Minimising the impact of sub-resolution features on fluid flow simulation in porous media

Abstract

Resolution of micro-computed tomography (micro-CT) images of rocks affects flow simulation results, especially on low resolution images where the pore-grain boundary is not well resolved. However, there are two occasions where conducting flow simulations on low resolution images may be beneficial. The first case is when computation costs need to be reduced, and second is when high-resolution scanned images are unavailable and segmentation on available low-resolution images is difficult due to uncertainty at the pore boundary. A novel analytical formulation, the concentric pipes method, is introduced in this paper to include the effect of sub-resolution features in flow simulation. For the first case, we compare porosity, permeability, pore connectivity, and the velocity field obtained from applying different approaches to solve for flow on images with sub-resolution features.
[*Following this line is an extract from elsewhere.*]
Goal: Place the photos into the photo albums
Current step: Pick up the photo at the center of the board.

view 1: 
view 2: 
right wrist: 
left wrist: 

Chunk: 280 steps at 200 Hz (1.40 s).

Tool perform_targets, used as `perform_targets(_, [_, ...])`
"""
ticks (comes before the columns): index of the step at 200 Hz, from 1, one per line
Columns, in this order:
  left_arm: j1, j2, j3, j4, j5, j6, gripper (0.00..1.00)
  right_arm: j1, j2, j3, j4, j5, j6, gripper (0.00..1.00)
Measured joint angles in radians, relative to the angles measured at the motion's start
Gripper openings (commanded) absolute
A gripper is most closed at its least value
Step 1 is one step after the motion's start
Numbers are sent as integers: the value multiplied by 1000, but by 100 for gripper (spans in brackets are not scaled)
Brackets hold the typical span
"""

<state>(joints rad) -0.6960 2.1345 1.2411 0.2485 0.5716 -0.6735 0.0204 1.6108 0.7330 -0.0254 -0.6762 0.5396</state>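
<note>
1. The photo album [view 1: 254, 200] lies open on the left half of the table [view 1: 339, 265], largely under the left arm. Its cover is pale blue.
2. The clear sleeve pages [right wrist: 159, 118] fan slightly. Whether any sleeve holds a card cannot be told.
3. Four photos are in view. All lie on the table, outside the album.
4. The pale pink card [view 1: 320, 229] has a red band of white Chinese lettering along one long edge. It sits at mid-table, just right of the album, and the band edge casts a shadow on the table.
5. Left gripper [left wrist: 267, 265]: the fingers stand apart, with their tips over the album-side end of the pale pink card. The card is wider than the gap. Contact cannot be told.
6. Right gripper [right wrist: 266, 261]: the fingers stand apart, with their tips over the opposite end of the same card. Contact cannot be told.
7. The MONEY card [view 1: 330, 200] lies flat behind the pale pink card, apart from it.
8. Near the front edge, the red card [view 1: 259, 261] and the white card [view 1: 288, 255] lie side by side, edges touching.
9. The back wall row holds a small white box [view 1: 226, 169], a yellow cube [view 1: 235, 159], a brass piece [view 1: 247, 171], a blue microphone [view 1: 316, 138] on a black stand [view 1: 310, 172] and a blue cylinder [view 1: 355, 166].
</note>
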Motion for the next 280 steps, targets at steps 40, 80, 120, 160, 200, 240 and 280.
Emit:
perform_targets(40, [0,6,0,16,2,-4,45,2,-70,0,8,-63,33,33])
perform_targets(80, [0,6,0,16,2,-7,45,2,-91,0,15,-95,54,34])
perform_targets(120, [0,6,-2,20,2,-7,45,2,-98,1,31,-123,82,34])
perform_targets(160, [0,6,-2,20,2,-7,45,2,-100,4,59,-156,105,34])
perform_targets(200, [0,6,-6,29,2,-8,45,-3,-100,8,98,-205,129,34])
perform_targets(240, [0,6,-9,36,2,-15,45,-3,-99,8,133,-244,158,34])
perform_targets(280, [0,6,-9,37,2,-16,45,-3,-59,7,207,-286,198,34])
We find that the permeabilities obtained from downsampled images using the concentric pipes method have 13.2% errors on average compared to results from high-resolution images, while computation time decreases by at least 80%. For the second case, three phase segmentation can be applied to low resolution images and the concentric pipes method can be applied to the uncertain region which allows flow in the system to be solved. Permeability estimations in this case are within 0.5% error for a sandstone image and 11% error for carbonate images. We also simulate transport of particles on downsampled images and compare the transport properties with the high-resolution images.